El 16 de septiembre de 1810, llevando un estandarte con la imagen de
Nuestra Señora de Guadalupe, patrona de México, Hidalgo lanzó el llamado
grito de Dolores que inició la revuelta y, acompañado de Allende, consiguió
reunir un ejército formado por más de 40.000 mexicanos. Tomó las ciudades de
Guanajuato y Guadalajara en el mes de octubre, pero a pesar de sus éxitos,
Hidalgo no consiguió llegar a la ciudad de México. El 17 de enero de 1811
fue derrotado cerca de Guadalajara por un contingente de soldados realistas,
en la batalla de Puente de Calderón. Hidalgo huyó hacia Aguascalientes y
Zacatecas, pero fue capturado, juzgado y condenado a muerte. Su cabeza,
junto con la de Allende y otros insurgentes se exhibió, como castigo, en la
alhóndiga de Granaditas de Guanajuato.
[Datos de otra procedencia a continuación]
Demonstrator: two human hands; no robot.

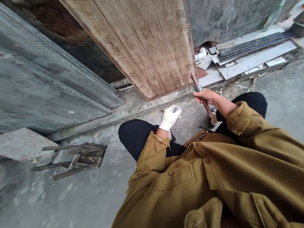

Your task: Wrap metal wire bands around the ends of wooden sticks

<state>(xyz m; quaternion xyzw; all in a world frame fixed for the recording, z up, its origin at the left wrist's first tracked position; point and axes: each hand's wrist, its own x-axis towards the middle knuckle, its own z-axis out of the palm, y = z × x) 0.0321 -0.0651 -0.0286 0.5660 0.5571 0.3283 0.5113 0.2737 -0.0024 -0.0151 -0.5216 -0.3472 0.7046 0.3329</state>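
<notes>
My right hand, bare, is wrapped round a brown wooden handle with a silvery band near its upper end. The handle slants down between my knees, where a dark flat piece shows near its lower end; I cannot tell whether they are joined. My left hand wears a white glove and is closed, its fingers curled in above the ground. A small brown tip shows just beyond the glove, and whatever the fingers hold is hidden. A weathered wooden panel leans on the wall ahead.
Stacked tiles and boards lie along the wall at right, beside a white pipe. An overturned wooden stool lies on the concrete floor at left. A grey panel stands at far left. Dry stalks lie by the ledge.
</notes>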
Tras el establecimiento de la
República Mexicana, en 1824, se le reconoció como primer insurgente y padre
de la patria. El estado de Hidalgo lleva su nombre y la ciudad de Dolores
pasó a llamarse Dolores Hidalgo en su honor. El 16 de septiembre, día en que
proclamó su rebelión, se celebra en México el Día de la Independencia.